■ DATA SECTION
____________
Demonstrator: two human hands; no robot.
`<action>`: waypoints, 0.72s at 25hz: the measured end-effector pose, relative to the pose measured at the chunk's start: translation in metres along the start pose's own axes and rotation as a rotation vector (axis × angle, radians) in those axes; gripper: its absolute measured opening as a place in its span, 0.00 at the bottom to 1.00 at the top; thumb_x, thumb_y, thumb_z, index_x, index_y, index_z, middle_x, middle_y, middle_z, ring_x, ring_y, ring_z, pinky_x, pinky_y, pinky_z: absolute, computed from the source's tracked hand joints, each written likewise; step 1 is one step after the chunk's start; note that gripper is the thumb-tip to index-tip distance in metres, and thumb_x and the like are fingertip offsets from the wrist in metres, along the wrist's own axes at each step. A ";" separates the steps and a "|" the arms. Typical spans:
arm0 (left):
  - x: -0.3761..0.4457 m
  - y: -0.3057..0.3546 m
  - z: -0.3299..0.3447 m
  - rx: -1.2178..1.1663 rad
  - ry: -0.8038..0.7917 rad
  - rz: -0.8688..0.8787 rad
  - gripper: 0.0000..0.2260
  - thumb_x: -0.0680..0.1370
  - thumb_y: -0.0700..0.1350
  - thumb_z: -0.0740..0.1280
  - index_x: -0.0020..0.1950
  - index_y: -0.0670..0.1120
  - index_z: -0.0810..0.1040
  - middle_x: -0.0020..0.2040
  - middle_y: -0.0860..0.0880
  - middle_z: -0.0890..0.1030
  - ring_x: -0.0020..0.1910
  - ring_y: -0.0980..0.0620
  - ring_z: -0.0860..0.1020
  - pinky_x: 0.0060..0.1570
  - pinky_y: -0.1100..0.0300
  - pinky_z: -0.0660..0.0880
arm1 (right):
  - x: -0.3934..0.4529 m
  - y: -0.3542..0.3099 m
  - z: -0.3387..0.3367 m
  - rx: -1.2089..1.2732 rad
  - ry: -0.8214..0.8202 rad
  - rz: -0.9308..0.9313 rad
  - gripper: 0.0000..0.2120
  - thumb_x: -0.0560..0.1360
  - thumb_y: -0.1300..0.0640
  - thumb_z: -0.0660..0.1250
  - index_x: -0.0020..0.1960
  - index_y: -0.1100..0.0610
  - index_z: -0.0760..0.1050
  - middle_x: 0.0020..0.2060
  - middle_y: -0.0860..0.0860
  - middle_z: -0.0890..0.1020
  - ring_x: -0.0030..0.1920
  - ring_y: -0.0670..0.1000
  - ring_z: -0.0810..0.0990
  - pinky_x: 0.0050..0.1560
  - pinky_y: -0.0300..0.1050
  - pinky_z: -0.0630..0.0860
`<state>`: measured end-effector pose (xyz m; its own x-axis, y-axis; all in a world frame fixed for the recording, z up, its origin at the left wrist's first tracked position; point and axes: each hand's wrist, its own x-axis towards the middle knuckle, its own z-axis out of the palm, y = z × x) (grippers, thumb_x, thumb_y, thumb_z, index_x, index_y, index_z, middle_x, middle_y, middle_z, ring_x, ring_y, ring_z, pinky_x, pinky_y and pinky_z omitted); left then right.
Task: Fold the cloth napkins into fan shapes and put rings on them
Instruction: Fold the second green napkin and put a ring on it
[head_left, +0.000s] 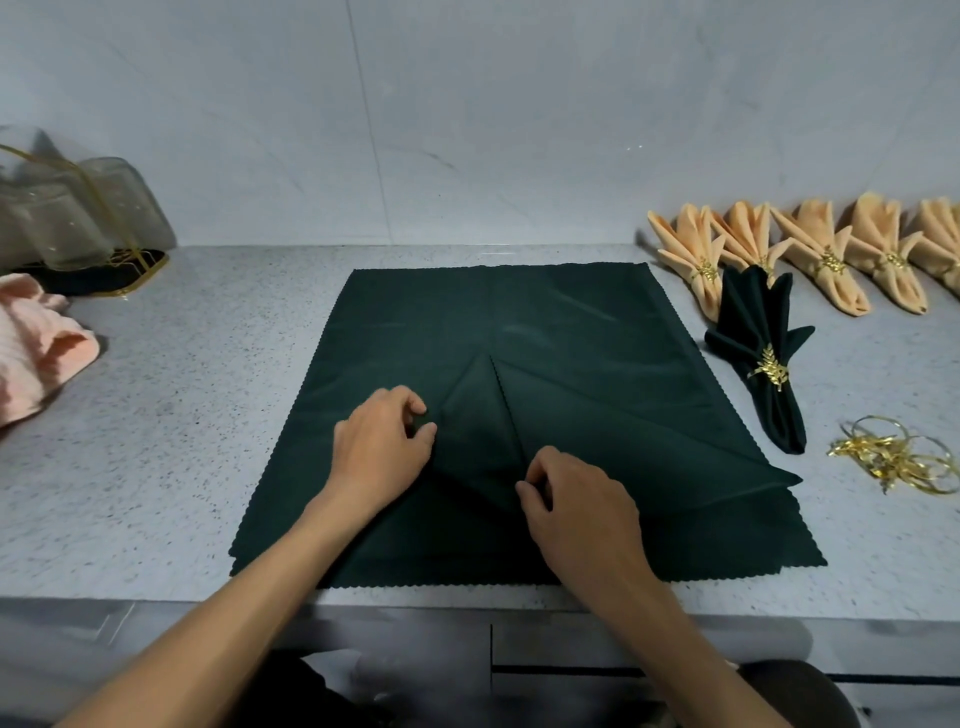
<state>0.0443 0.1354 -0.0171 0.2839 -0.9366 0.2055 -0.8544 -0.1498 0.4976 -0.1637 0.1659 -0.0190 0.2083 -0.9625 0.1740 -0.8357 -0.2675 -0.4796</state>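
Green napkin (519, 332) lies spread flat mid-counter, near edge almost at the counter's front lip, far edge just short of the wall (467, 130). One pleat started: a raised wedge of fabric runs from an apex near cloth centre toward the person. Looks like more green cloth stacked under it, judging by doubled scalloped edges at the near corners; can't count layers.

Left hand (382, 449) pinches the wedge's left fold between thumb and curled fingers. Right hand (576, 499) pinches the right side of the wedge, thumb against fingertips, remaining fingers curled.

Progress, my read: early on this piece. First fold only; rest of the fan pleating, gathering and ringing all left.

Done: one green fan napkin (763, 358) with gold leaf ring (769, 369), just beside the cloth's right edge. Behind it a row of peach fan napkins (810, 254), all ringed, five visible, last one cut by the frame.

Spare gold rings (893, 457) piled right of the cloth, near the right hand's side, easy reach.

Room: left counter (208, 364) is open out to the pink cloth (36, 343) and glass jars (67, 218) on a gold-trimmed tray at far left. Right side is tight, finished green fan nearly touches the working cloth; pleating toward the right could nudge it. Front edge has no margin, cloth could slide off if pulled toward the body.
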 end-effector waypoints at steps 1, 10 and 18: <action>0.002 0.005 0.003 0.110 0.020 0.092 0.08 0.77 0.48 0.68 0.56 0.52 0.77 0.56 0.55 0.77 0.54 0.50 0.75 0.58 0.49 0.69 | 0.000 0.000 0.001 -0.008 0.005 -0.003 0.08 0.80 0.47 0.62 0.44 0.49 0.70 0.38 0.44 0.76 0.36 0.45 0.75 0.36 0.40 0.71; 0.050 0.034 0.055 0.317 -0.444 0.297 0.26 0.85 0.55 0.44 0.81 0.47 0.46 0.81 0.53 0.44 0.79 0.54 0.43 0.76 0.41 0.41 | -0.003 0.004 0.010 0.003 0.085 -0.028 0.11 0.79 0.50 0.66 0.38 0.50 0.69 0.34 0.44 0.74 0.32 0.45 0.72 0.30 0.35 0.64; -0.063 0.050 0.026 0.011 0.138 0.529 0.11 0.74 0.43 0.64 0.53 0.45 0.81 0.52 0.50 0.79 0.49 0.49 0.74 0.49 0.53 0.72 | -0.002 0.004 0.003 0.091 0.007 0.010 0.06 0.79 0.51 0.64 0.44 0.50 0.72 0.38 0.43 0.77 0.37 0.44 0.74 0.37 0.37 0.71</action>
<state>-0.0281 0.1788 -0.0271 -0.1324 -0.8347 0.5346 -0.9004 0.3268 0.2872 -0.1662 0.1662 -0.0234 0.1965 -0.9649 0.1742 -0.7879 -0.2611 -0.5577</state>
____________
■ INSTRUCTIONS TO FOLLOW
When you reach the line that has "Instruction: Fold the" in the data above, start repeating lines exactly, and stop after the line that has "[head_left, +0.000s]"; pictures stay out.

■ SOLUTION TO THE PROBLEM
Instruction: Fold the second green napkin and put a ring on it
[head_left, +0.000s] 

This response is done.